Я содрогаюсь, думая о том, что приходит в голову Стерлингу, но не по тем же причинам, что и моей матери. Она смотрит на меня, ее обеспокоенные глаза сужаются.
— Знаешь, что? Думаю, тебе стоит подняться наверх и переодеться. Было жутко от того, как он смотрел на тебя раньше. — Теперь я не хочу менять платье.
— Если ты не хотела, чтобы я носила это платье, тогда тебе не следовало его покупать, и он не смотрел на меня. У тебя паранойя.
— Меня больше не устраивает, что ты носишь это платье. Не с ним здесь. — Сложив руки на груди, я окинула ее вызывающим взглядом, бросая вызов, чтобы она заставила меня подняться наверх и переодеться.

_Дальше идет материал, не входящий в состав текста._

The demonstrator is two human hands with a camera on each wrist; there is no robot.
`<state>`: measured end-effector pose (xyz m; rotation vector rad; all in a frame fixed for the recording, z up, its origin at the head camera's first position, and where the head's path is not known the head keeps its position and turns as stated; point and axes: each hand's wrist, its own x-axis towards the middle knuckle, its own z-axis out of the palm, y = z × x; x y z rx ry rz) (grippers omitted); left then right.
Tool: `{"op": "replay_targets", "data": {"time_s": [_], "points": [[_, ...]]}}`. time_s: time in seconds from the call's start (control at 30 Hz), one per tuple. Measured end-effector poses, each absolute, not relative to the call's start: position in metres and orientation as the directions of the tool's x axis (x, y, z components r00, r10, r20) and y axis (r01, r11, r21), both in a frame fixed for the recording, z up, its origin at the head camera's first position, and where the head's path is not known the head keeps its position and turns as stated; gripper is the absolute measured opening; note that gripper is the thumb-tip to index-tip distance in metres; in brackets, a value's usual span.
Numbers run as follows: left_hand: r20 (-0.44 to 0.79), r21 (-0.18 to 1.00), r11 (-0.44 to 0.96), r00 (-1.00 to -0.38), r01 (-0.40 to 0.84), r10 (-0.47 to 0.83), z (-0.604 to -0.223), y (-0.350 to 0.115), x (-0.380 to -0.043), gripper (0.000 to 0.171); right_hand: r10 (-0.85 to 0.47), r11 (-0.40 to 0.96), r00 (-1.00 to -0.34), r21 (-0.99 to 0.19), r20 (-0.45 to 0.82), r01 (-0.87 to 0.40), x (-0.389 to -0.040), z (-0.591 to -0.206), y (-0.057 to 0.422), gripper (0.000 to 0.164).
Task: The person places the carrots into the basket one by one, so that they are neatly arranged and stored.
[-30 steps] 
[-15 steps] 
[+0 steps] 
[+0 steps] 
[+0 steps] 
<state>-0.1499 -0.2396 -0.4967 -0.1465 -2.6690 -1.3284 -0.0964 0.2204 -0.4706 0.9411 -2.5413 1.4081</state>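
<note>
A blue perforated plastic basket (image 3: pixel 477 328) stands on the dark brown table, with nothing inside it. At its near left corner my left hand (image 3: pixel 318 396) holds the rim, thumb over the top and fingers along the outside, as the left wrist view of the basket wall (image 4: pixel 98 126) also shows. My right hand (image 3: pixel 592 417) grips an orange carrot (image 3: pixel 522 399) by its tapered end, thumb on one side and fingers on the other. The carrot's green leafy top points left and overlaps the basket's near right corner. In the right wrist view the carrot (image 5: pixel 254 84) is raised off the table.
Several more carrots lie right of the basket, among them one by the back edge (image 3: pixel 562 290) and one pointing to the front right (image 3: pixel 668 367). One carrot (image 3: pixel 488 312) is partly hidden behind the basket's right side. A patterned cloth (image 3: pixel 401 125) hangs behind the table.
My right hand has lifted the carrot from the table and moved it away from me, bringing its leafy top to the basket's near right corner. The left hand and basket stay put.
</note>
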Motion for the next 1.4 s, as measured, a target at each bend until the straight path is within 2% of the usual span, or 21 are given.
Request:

— О, хорошо, ты права; возможно, это оскорбит семью Колтона, если ты переоденешься сейчас. Просто держись подальше от его кузена, — приказывает она, окидывая меня взглядом. Ее высокие каблуки щелкают по полированному твердому дереву, переходящему в гостиную.
— Кажется, все готово, — слышу я ее бодрый голос.
Колтон первым входит в столовую, остальные пробираются следом. Он медленно улыбается, направляясь ко мне в спортивной куртке и брюках цвета загара. Мои руки покидают спинку стула, возле которого я стою, и падают по бокам. Его рука скользит вокруг моей талии, притягивая меня к себе. Колтон наклоняет голову, осыпая мою шею влажными небрежными поцелуями. От него пахнет мятой, а его свежевыбритая челюсть гладко скользит по моей коже. Рука на моей спине опускается ниже, обхватывая мою попу, сжимая ее, его эрекция давит мне на низ живота, легко ощутимая через тонкую ткань платья.